All lines of the material that contain "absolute" must be copied out.

· · ·

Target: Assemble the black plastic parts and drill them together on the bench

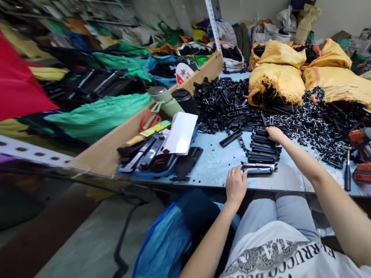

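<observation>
A row of long black channel-shaped parts (pixel 262 148) lies stacked side by side on the light blue tabletop, the nearest ones with shiny metal faces. My left hand (pixel 236 184) rests at the left end of the nearest part, thumb apart and fingers extended. At the far end of the row is my right hand (pixel 275 134), its fingers bent together and pointing down among small black pieces; what they pinch is hidden. A heap of small black linkage parts (pixel 223 104) lies beyond the row. One separate black channel (pixel 231 138) lies left of it.
Silver pins (pixel 310 129) spread right of my right hand, before yellow sacks (pixel 276 83). A hammer (pixel 348 170) and an orange power drill (pixel 361 143) lie at the right. A blue tray (pixel 171 170) with tools and white paper (pixel 181 133) stands left, near a green bottle (pixel 165 100).
</observation>
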The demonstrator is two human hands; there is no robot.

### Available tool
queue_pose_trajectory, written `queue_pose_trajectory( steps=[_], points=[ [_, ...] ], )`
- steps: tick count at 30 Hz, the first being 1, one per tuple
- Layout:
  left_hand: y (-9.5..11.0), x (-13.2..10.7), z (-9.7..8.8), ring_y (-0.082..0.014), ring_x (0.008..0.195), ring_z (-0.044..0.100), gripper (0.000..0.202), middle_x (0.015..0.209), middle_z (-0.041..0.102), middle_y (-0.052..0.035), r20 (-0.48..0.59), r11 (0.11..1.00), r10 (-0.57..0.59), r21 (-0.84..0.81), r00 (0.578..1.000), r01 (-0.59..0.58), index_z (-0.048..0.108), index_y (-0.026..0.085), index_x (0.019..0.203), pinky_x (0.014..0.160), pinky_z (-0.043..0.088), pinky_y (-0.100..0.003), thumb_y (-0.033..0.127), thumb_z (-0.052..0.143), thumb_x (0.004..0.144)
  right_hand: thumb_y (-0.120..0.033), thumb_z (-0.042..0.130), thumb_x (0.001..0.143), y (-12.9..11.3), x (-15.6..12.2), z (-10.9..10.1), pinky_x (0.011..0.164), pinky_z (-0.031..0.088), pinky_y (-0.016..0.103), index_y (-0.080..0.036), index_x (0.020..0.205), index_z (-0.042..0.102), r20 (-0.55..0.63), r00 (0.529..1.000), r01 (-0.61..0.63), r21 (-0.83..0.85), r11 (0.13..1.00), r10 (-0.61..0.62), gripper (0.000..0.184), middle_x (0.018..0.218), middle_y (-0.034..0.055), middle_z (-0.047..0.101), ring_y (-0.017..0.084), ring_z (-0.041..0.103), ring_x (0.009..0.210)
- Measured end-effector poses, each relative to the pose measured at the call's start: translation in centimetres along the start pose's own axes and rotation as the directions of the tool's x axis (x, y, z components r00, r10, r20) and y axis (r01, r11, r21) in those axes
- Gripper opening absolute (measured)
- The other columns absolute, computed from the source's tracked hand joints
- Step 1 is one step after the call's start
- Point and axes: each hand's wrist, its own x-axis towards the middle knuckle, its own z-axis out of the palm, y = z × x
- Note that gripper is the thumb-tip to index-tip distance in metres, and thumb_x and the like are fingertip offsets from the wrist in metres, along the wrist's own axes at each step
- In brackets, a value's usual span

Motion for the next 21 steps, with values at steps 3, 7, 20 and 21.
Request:
queue_pose_trajectory(
  steps=[3, 7, 20, 21],
  points=[
    [1.7, -2.2, -0.5, -0.0208, 0.074, 0.064, 0.035, 0.092, 0.064, -0.0101, 0.292, 0.823, -0.303, -0.399, 0.907, 0.403, 0.058, 0.018, 0.101, 0.07, 0.052, -0.036, 0.045, 0.06, 0.078, -0.02, 0.063, 0.075, 1.1, 0.6, -1.1, 0.087, 0.042, 0.026, -0.011, 0.111, 0.059, 0.055, 0.997, 0.046, 0.002, 0.999, -0.046, 0.037, 0.11, 0.0118, 0.063, 0.02, 0.059, 0.095],
    [3.8, -3.2, 0.5, -0.0216, 0.082, 0.066, 0.039, 0.099, 0.063, -0.0135, 0.752, 0.074, -0.393, -0.547, 0.529, 0.834, 0.055, 0.016, 0.095, 0.073, 0.054, -0.036, 0.046, 0.067, 0.073, -0.037, 0.074, 0.064, 2.0, 1.2, -2.0, 0.087, 0.044, 0.027, -0.016, 0.115, 0.058, 0.179, 0.978, 0.092, 0.089, 0.992, -0.107, 0.058, 0.112, 0.0076, 0.063, 0.02, 0.059, 0.097],
    [7.6, -1.4, 4.1, -0.0209, 0.077, 0.068, 0.045, 0.087, 0.07, -0.009, 0.522, -0.237, -0.596, -0.841, 0.611, 0.487, 0.062, 0.013, 0.097, 0.071, 0.055, -0.033, 0.032, 0.079, 0.06, -0.064, 0.066, 0.057, 1.2, -3.8, 3.3, 0.063, 0.044, 0.025, -0.017, 0.116, 0.049, 0.415, 0.894, -0.101, 0.557, 0.825, -0.171, 0.078, 0.09, 0.003, 0.061, 0.018, 0.057, 0.079],
    [7.7, -1.6, 4.4, -0.0205, 0.075, 0.068, 0.048, 0.087, 0.07, -0.0083, 0.515, -0.238, -0.57, -0.849, 0.64, 0.472, 0.061, 0.014, 0.099, 0.071, 0.055, -0.033, 0.032, 0.08, 0.059, -0.063, 0.065, 0.058, 1.3, -4.5, 3.5, 0.062, 0.044, 0.025, -0.017, 0.116, 0.048, 0.407, 0.897, -0.124, 0.603, 0.788, -0.171, 0.075, 0.089, 0.002, 0.061, 0.017, 0.057, 0.078]
  ],
)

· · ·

-- Written solution --
- Gripper opening absolute (measured)
- The other columns absolute, computed from the source's tracked hand joints

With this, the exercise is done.